During the event, Livingston shared her personal experience getting involved in startups and empowered more girls to study in Science, Technology, Engineering and Mathematics (STEM) fields.

“Just expose yourself… if you want to start a startup, it is super advantageous to know how to build the product yourself… We have a lot of female founders that we fund and a lot of them are not technical… They have so much trouble finding a technical co-founder… so they’re really at a disadvantage,” said Livingston during her presentation.

According to Flavia Vidal, Instructor in English and Co-Director of the Brace Center for Gender Studies, the purpose of the all-female Girls’ Night Out event was to encourage more girls to occupy spaces related to STEM fields, such as The Nest.

“Equity and inclusion [are two] big parts of our strategic plan. So we became aware that [The Nest] was once such space… [Michael Barker, Director of Academy Research, Information and Library Services] in fact thought about this event as an opportunity to bring girls together to occupy that space… so he really wanted to make sure that girls would know very deliberately that this is a place that they should go to, participate in the activities there and feel welcome,” said Vidal during an interview with The Phillipian.

“I think [the event] really was a time and place for girls only to really talk about these issues of [gender inequality in STEM fields]…” but I think it was really a good space, where we can [learn from Livingston’s experience] and later talk about issues that pertain to us and how we can promote change,” said Rosa Morona ’16, an attendee of the event.

After graduating from Andover, Livingston attended Bucknell University and majored in English. At Bucknell, Livingston recalled specifically avoiding to take STEM courses due to the crippling grades she had received from her math and science classes at Andover.
“I sort of hid from my problems back then… I hid from these things rather than [trying] to solve my problems and… [working] a little bit harder,” said Livingston.
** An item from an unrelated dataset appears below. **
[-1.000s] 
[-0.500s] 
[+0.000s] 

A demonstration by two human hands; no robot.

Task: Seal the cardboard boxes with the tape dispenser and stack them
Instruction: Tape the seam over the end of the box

Livingston, after having worked in an investment bank and then in public relations, was introduced to the startup industry. Her passion for startup grew when, in 2003, she met her husband, Paul Graham, a programmer who built a startup company and sold it to Yahoo.
According to Livingston, options for funding and information about startups at the time were limited, so she and her husband decided to start their firm, Y Combinator.

“We thought there was [a] real missing piece, the funding world was just broken… So we thought, [that] there’s a lot of people that should be starting startups that aren’t. They are going to get a job at Google because there’s no really other options than that. So [my husband] said, ‘Okay, let’s just launch something [of our own]’, ” said Livingston.

Livingston hopes her presentation encouraged more girls to consider pursuing startup industries and STEM fields.

“I hope that [students] will consider starting a startup one day as an option for their own careers. There is so much innovation happening in the tech world and to be part of that is a wonderful and rewarding thing. It’s also an amazing feeling to pursue an idea and build your own company around it,” said Livingston in an interview with The Phillipian.

The event was an extension of the Brace Fellow Presentation by Sadie Holmes ’16, “Women in STEM: Why So Few?” In her presentation, Holmes discussed the impact of gender roles and minimal involvement of girls in STEM fields.

“We merged the [event with Holmes’s presentation with] the desire to continue that conversation. We heard after [Holmes’s] presentation from a lot of different people that people wanted opportunities to take the topics that Sadie presented and to try to be deliberate in acting about them and to try to make our community more gender-inclusive… So the two ideas sort of merged together into this event,” said Vidal.

Jocelyn Shen ’18, an event attendee, said, “I think [this event] was just really interesting hearing about startups because I hear people talk about them all the time, but no one ever takes a second to actually sit down, have a discussion, understand why they are important and [how] they can make a big impact.”